In Zagreb, the Croatian capital, police briefly surrounded a hotel housing hundreds of refugees, some of whom stood on balconies shouting “Freedom! Freedom!” and threw rolls of toilet paper from the windows.

With the main flow of the Balkan route now shifting west away from Hungary towards Croatia and Slovenia, it is not clear how either of these two former Yugoslav republics, now members of the European Union, will cope with the arrivals.

Some 6,000 Croatian police have been deployed to its borders to keep order during two weeks in which officials have said they expect more than 20,000 refugees to arrive – a figure that already looks like a major underestimate.

Croatia’s interior minister, Ranko Ostojic, said the country of 4.3 million would allow refugees to travel to reception centres around Zagreb, but that people not seeking asylum would be considered illegal immigrants.

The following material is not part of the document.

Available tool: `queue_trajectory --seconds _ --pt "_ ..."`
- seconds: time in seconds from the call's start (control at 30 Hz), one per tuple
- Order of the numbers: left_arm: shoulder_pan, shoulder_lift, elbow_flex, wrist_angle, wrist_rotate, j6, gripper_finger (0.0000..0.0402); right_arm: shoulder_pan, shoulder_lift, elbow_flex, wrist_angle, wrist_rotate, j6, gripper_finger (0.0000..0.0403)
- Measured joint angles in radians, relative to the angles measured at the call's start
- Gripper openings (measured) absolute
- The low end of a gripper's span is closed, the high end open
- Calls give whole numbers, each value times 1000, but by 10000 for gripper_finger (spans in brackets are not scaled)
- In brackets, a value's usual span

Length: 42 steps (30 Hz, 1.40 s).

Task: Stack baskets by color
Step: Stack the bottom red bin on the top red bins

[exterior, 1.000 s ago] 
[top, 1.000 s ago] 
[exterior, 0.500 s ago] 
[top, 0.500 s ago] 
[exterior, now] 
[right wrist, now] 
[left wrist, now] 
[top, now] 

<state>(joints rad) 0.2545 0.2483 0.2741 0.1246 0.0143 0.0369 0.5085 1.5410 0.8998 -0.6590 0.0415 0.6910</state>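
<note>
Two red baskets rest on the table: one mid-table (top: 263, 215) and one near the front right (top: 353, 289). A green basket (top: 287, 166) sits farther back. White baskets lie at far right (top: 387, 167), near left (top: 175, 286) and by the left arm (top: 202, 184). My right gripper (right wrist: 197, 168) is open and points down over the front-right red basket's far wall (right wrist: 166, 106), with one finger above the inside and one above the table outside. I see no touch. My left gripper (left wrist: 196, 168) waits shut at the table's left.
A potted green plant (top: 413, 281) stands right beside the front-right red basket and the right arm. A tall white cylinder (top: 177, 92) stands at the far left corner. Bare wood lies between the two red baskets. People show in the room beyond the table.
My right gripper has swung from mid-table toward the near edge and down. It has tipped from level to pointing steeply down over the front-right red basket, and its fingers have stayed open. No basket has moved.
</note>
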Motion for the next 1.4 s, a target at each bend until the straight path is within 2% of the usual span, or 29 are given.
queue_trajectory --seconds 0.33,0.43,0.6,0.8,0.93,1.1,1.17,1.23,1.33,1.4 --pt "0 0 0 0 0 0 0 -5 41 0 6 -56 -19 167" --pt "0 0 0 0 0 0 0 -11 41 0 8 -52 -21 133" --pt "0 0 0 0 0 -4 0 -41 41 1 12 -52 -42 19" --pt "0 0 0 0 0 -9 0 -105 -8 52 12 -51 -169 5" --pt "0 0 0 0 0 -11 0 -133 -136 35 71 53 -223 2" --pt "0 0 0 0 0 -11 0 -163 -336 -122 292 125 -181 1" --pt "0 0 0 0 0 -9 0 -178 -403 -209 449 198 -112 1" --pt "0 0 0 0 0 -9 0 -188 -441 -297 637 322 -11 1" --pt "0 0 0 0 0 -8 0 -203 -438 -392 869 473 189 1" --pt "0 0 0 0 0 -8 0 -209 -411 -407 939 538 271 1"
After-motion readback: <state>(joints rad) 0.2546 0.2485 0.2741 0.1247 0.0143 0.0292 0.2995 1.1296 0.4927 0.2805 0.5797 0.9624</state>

Seeing busloads of refugees arrive at Tovarnik, on Croatia’s border with Serbia, Mr Ostojic announced: “Croatia will not be able to receive more people.”

Many migrants fear being taken to a camp to be registered and have fingerprints taken because they do not want to be returned to Croatia – or any other central or eastern European state – if they finally make it to western Europe.

From the border

Hundreds of the migrants now arriving in Croatia are coming by bus and taxi from the Serbia- Hungary border, where clashes between migrants and riot police on Wednesday resulted in scores of minor injuries and 29 arrests. Hungarian officials described one of the men detained as an “identified terrorist”.

Hungary’s neighbours have denounced the building of a fence, which prime minister Viktor Orban plans to extend along his state’s borders with Croatia and Romania.

International organisations have questioned the legality and morality of his crackdown.

Strong criticism came on Thursday from Zeid Ra’ad al Hussein, the United Nations human rights chief, who accused Hungary of “clear violations of international law” and “deplored the xenophobic and anti-Muslim views that appear to lie at the heart of current Hungarian government policy”.

However, Mr Orban’s chief of staff, Janos Lazar, remained defiant. As many migrants re-routed to Croatia, Mr Lazar said that the “assertive, uncompromising defence of the border has visibly held back human trafficking, and forces them to change direction. That was the aim of the entire action.”

Criticising critics

With the EU split over how to handle the crisis ahead of a hastily arranged summit of the bloc’s leaders next Wednesday, Hungary’s foreign minister, Peter Szijjarto, hit out on Thursday at his country’s many detractors.

“Aggressive people such as seen yesterday will never be let in,” he said. “Hungary will defend its borders no matter what outrageous criticism it gets from whomever in the international political elite.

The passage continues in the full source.